商品マスタデータ/小売企業間で共有「マスタデータえびす」卸・物流向けサービス開始

2024年09月17日 16:28 / IT・システム

eBASE(イーベース)は9月初旬、「卸・物流会社」向けに「マスタデータえびす」のサービス提供を開始した。

サプライチェーンにおける物流効率を高める要素として重要な「データ精度(Quality)、収集負荷(Cost)、更新性(Delivery)」の高い「商品マスタ」を業界全体で共有・活用できる全体最適を目指し、「2024年物流問題」が社会課題として高まる中、新サービスを役立てる。

<取り組みの概要>

eBASE社は、2022年5月から、異なる業界を横断して複数の小売企業間で商品マスタデータを共有・活用するデータプールサービス「マスタデータえびす」を提供してきた。

現在、賛同小売企業12社から収集(提供)された商品マスタデータ約1000万件をクレンジングし、メーカーから提供された商品情報で構築されている「商材えびす」データともマージして再生成(正規化)した高精度(チャンピオンデータ)な商品マスタデータ(約800万点)で運用している。

商品マスタデータ登録の小売企業は、アークランズ、オートバックスセブン、カインズ、コープきんき事業連合、コープ中国四国事業連合、コープデリ、コープ北陸事業連合、東海コープ事業連合、マキヤ、メガスポーツ、ヤオコー、サッポロドラッグストアー。

利用小売企業は、「マスタデータえびす」のJANコード、商品名、規格、ブランド、サイズ、重量、入数、商品簡易画像等の自社商品マスタデータを互助的に提供・共有することで、他小売企業の商品マスタデータを新規取扱品の商品マスタ登録や自社保有データの精度向上に利用できる。これによりサプライチェーン全体における全体最適のソリューションを提供している。

<商品マスタデータの誤りによるトラブル>

小売企業は、POSレジ、物流システムなどで、取扱商品全ての商品マスタデータが必須であり、そのデータ精度、収集負荷、更新性に課題がある。
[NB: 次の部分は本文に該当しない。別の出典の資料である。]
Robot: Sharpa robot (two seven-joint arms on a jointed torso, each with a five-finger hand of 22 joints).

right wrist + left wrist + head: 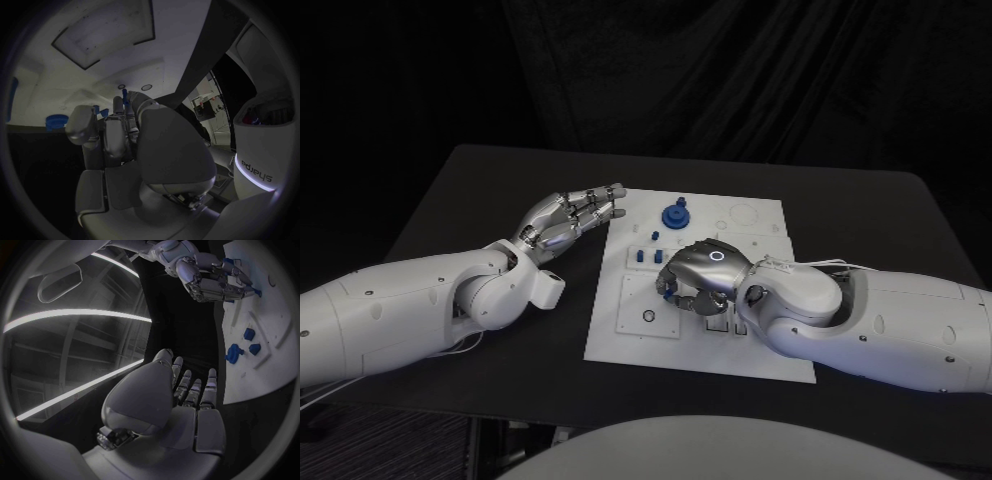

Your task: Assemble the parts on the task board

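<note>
Overhead, right hand fingers curled over task board; left hand spread.

I work in a lab test cell: black curtain behind my black table, white task board centred on it.

Right hand over the white task board, fingers curled around a small blue part. A round blue part stands beside it.

surface: black table | on it: white task board, centred
</note>
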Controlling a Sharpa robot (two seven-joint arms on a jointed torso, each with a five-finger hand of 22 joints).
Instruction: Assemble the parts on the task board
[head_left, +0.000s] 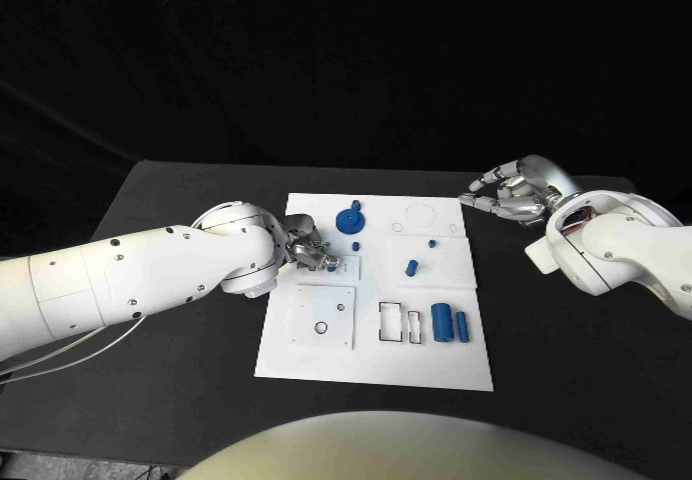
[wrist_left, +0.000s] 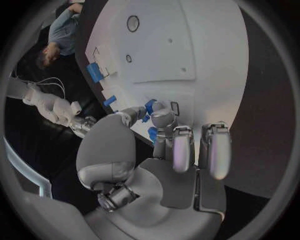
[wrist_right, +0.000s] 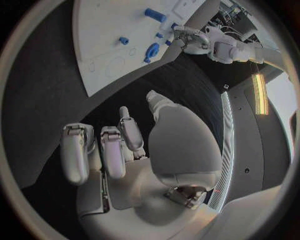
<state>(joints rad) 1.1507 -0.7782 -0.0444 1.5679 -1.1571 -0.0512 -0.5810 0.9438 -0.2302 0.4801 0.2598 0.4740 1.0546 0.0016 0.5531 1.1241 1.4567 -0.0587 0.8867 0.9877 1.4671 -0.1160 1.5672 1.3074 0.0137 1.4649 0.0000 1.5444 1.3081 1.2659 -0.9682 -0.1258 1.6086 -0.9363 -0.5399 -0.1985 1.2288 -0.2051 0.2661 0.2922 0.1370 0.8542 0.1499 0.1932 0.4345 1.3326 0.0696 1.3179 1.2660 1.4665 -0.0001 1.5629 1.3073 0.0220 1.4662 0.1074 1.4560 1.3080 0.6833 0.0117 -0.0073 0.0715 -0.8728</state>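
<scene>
The white task board (head_left: 433, 360) lies in the middle of the table. My left hand (head_left: 310, 250) hovers low over its left middle, fingertips (head_left: 330, 262) at a square recess. A small blue part (head_left: 356, 245) stands just beyond them. In the left wrist view this small blue part (wrist_left: 150, 105) shows between thumb and finger, and I cannot tell whether they touch it. A blue gear-like part (head_left: 348, 220) sits further back. My right hand (head_left: 508, 195) hangs off the board's far right corner, holding nothing, fingers loosely bent in the right wrist view (wrist_right: 125, 145).
Two blue cylinders (head_left: 450, 323) lie side by side on the board's right front, next to narrow slots (head_left: 397, 322). A short blue piece (head_left: 411, 267) and a tiny one (head_left: 431, 242) lie mid-right. A plate with a round hole (head_left: 323, 316) sits front left.
</scene>
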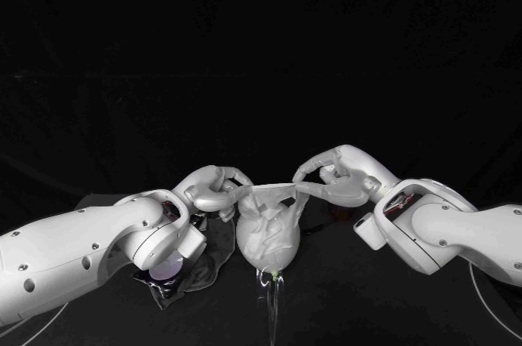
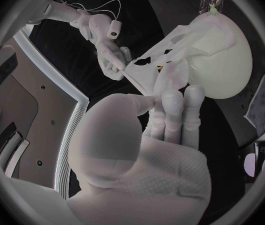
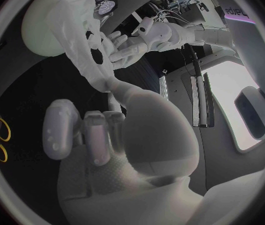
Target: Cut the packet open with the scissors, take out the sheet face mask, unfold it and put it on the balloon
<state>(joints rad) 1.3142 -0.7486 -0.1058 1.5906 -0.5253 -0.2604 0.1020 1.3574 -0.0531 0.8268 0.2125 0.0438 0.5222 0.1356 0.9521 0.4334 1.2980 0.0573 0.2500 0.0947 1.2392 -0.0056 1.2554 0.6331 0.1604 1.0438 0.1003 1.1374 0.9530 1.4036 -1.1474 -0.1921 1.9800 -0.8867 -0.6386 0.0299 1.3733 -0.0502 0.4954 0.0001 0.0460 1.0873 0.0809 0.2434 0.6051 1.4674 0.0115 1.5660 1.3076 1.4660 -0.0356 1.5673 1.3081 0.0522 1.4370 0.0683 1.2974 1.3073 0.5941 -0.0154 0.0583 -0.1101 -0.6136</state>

小売企業独自フォーマットでの小売別の商品マスタデータ収集では、データ提供元である卸やメーカーが、同じ商品情報を何度も異なるフォーマットに入力し提供しなければならないため、データ精度と提供負荷に課題が多く、更新性が劣化し、結果的に小売企業における商品マスタデータの収集・活用課題となっている。

特に、データ精度の課題、つまり、そのデータに稀にでも間違いがあった場合、物流トラブルも含めて様々な大きなトラブルを誘発させている。その結果、物流の合理化を阻む根本的な原因となっており、サプライチェーン全体で高精度な「商品マスタ」の共通利用が求められている。

<マスタデータえびす>

マスタデータえびすは、異なる業界(食品スーパー、ドラッグストア、ホームセンター、家電量販等)を横断して、複数の会員小売企業の商品マスタデータを収集→正規化→データベース化し、各会員小売企業の商品マスタデータとして、新規取扱商品マスタデータの作成、登録済マスタデータの正誤チェック・修正などに利用できる。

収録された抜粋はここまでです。